The girl said nothing, continuing her scan. I turned onto my stomach and looked over the berm. The lights of the checkpoint were about a mile to our east. The road cut across the desert right in front of us.

“Something else is coming, isn’t it?”

Her eyes flicked over to me and I knew I was right.

“A supply truck?”

“Look, just keep quiet, and when we’re done you’re free to go, okay?”

I scanned the landscape again, counting off soldiers and vehicles. A plan started to form. “That promise isn’t going to do me much good when you’re all dead.”

She dropped the binoculars to glare at me. “You remember that short walk I mentioned?”

I scooted closer to her through the dirt. “I’m guessing from the way you’re set up, you figure on sending these guys to flanking positions on either side of the checkpoint and then hitting them all at once when the supply truck is stopped. With that plan, you’ll last about two minutes.”

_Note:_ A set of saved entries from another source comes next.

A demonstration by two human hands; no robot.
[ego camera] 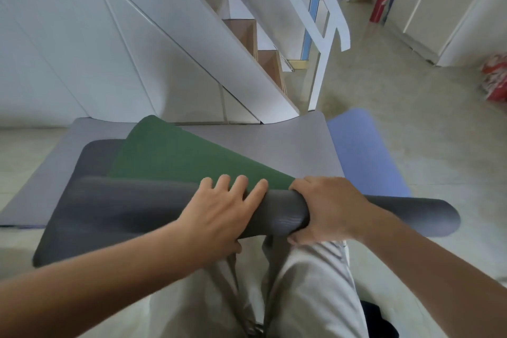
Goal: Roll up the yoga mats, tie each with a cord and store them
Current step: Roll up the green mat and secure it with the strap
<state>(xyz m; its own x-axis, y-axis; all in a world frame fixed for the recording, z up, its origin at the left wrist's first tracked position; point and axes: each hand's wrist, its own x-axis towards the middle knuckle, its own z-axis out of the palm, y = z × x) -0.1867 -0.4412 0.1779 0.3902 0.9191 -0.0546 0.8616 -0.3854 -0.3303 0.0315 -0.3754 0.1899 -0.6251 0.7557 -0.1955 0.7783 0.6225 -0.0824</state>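
Left of the left hand (219, 214) the roll (277, 214) looks slack, and the green mat (178, 156) feeding it runs off at a slant. I judge it could wind into a cone or spring open there, since both hands sit toward its middle and right. The left hand lies flat on the roll, fingers straight and spread, pressing; just beside it the right hand (329, 208) wraps the roll, fingers over, thumb under, above a grey mat (274, 140), with a blue mat (365, 156) beyond the right hand.
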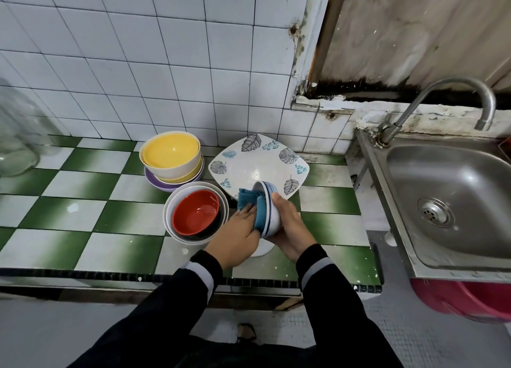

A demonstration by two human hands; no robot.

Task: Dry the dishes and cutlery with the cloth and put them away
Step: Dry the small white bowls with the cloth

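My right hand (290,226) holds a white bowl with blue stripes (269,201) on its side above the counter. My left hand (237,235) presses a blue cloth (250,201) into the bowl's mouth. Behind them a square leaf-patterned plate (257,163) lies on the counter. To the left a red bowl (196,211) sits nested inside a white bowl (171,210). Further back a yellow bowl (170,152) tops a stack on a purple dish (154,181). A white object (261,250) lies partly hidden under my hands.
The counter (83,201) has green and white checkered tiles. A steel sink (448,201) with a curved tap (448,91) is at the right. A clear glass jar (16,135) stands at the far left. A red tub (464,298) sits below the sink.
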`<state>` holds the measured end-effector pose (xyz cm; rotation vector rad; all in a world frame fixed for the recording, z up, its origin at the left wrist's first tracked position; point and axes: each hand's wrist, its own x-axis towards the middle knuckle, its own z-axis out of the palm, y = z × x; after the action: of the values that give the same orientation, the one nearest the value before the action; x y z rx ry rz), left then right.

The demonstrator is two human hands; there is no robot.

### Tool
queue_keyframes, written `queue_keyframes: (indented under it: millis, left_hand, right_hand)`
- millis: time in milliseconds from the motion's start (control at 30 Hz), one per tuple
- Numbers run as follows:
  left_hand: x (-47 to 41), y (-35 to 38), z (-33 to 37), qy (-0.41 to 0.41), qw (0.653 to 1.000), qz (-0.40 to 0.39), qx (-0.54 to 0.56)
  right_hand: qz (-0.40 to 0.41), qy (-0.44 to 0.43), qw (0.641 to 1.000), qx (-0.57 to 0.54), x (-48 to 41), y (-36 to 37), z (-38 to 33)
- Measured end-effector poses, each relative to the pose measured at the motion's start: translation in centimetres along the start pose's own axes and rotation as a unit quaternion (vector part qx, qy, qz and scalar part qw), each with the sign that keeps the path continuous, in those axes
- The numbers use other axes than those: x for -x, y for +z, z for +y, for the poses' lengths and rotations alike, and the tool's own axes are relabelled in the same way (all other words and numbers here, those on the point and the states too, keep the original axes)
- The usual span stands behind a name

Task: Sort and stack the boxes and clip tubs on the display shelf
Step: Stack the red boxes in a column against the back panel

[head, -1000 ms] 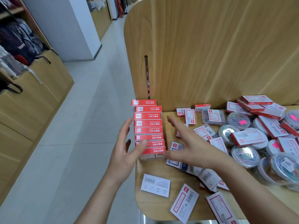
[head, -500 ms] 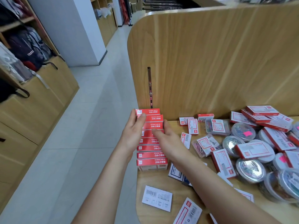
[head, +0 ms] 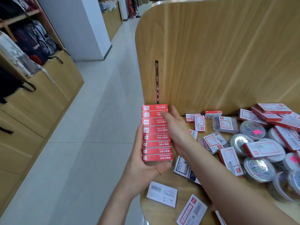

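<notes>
A row of several red staple boxes (head: 155, 137) runs along the left edge of the wooden display shelf (head: 178, 187), reaching back to the panel. My left hand (head: 142, 169) braces the row's near left corner, fingers up the left side and thumb across the near end. My right hand (head: 177, 130) lies flat along the row's right side, fingertips at the far boxes. Round clear clip tubs (head: 258, 168) and white-and-red flat boxes (head: 264, 148) lie jumbled on the right.
A tall wooden back panel (head: 211, 54) stands behind the shelf. Loose flat boxes (head: 162, 194) lie near the rounded front edge. Left of the shelf is a tiled aisle (head: 97, 127), with cabinets and hanging backpacks (head: 32, 46) beyond.
Both hands closed in on the red row from apart. My left hand slid back from the far boxes to the near end; the row now looks straighter and tighter.
</notes>
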<state>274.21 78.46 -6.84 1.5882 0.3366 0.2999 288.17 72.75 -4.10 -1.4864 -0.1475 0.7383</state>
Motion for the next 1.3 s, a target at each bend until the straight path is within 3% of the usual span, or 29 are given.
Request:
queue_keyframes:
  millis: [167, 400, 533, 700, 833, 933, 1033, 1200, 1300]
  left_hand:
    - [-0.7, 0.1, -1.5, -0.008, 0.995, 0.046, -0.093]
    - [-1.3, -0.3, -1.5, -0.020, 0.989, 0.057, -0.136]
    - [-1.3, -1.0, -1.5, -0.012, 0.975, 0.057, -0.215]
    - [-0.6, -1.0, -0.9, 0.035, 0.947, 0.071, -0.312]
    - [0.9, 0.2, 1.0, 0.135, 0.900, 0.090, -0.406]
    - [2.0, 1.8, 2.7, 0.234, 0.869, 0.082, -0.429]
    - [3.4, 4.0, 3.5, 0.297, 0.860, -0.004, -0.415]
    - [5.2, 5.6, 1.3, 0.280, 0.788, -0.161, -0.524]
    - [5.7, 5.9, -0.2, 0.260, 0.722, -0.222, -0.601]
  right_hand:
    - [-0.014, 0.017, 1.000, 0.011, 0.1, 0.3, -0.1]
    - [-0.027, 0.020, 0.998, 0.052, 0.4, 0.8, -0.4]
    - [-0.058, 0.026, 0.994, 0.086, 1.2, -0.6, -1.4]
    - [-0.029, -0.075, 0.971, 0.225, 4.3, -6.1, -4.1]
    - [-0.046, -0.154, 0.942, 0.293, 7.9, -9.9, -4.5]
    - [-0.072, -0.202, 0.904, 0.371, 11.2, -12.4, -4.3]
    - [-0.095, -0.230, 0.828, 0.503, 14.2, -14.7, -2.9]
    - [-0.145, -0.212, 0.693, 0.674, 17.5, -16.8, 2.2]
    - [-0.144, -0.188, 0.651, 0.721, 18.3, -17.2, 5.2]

“We have the element of surprise.”

“Which is what will buy you the two minutes. I’ve been living with a Path special forces unit for six years. Trust me. You can’t take them all on at once; that’s what they expect you to do.”

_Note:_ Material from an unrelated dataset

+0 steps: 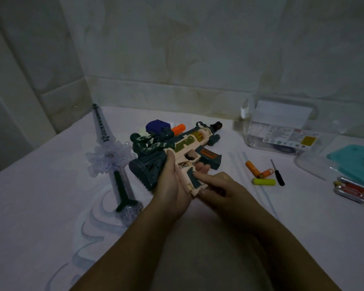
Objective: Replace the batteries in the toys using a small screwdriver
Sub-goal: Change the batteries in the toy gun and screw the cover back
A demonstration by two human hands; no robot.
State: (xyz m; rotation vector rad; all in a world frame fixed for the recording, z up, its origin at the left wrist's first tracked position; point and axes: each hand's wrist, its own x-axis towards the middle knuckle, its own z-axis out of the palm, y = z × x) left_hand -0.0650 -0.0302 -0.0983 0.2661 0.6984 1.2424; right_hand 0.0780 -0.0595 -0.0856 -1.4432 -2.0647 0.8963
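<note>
Left hand [172, 186] and right hand [221, 189] grip the toy gun [188, 142]

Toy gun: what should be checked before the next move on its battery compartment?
1. Toy gun held by left hand and right hand: ok.
2. Compartment in the handle closed: cannot tell.
3. Screwdriver in hand: not ok, it lies on the table.
4. Loose batteries in sight beside the screwdriver: ok.
5. Polarity inside: cannot tell.
</note>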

Carlos reappeared and crouched on the other side of her. “Target’s five miles out, Nat.”

Nat nodded and he melted into the dark. She examined the terrain a moment, gnawing on her bottom lip, and then turned to me.

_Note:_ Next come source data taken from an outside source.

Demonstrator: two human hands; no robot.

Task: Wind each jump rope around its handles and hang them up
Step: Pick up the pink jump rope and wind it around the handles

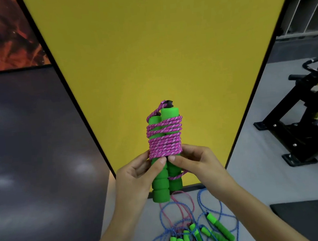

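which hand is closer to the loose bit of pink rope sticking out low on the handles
Right. The right hand is right next to the loose pink rope; the left hand grips the green handles on their other side.

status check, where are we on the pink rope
Left hand and right hand both grip the green handles, thumbs just below the coils. Pink rope wound round them, tail loose, not hung yet. Other ropes unwound on the floor.

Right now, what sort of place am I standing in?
Likely a gym or fitness room: a black exercise machine at right, a dark floor mat, and loose jump ropes lying on the grey floor.
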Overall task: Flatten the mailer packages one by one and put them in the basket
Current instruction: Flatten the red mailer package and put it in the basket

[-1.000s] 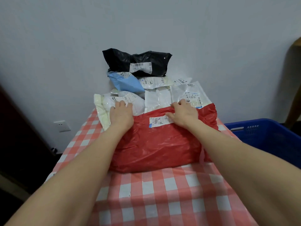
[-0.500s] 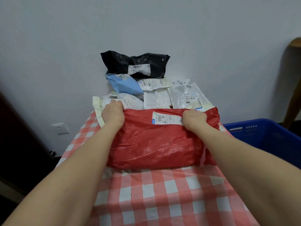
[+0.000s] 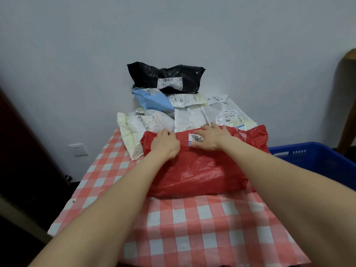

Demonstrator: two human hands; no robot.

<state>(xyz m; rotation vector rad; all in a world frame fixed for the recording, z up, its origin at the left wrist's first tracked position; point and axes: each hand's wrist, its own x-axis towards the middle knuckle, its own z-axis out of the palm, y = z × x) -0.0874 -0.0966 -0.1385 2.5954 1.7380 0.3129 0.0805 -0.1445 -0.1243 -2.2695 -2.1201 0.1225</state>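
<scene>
On the checked table (image 3: 192,228) the red mailer (image 3: 202,170) lies crosswise.

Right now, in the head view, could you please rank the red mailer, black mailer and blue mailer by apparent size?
1. red mailer: largest, though it also lies nearest the camera.
2. black mailer: clearly smaller, and farther back.
3. blue mailer: smallest, partly covered by the black one.

near half of worktop (image 3: 192,228) bare. far end blocked by mailer pile (image 3: 185,105) against wall (image 3: 173,26). red mailer (image 3: 202,170) spans middle. blue basket (image 3: 317,160) open, just right of worktop.
</scene>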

“And so what don’t they expect?”

I locked eyes with her. “If I help, you take me with you back to Fed territory and then help me get transport east.”

“You’re not in a great position to make a deal.”

“Fine, stick to your plan. I’ll wait here while you all get killed.”

“Nat,” Carlos said. “Time to move.”

Nat’s eyes narrowed on me, sharp as spikes. “Deal. Now tell me your idea.”

Nat listened, and once I was done, she waved everyone in. The three heavily armed boys gathered around her.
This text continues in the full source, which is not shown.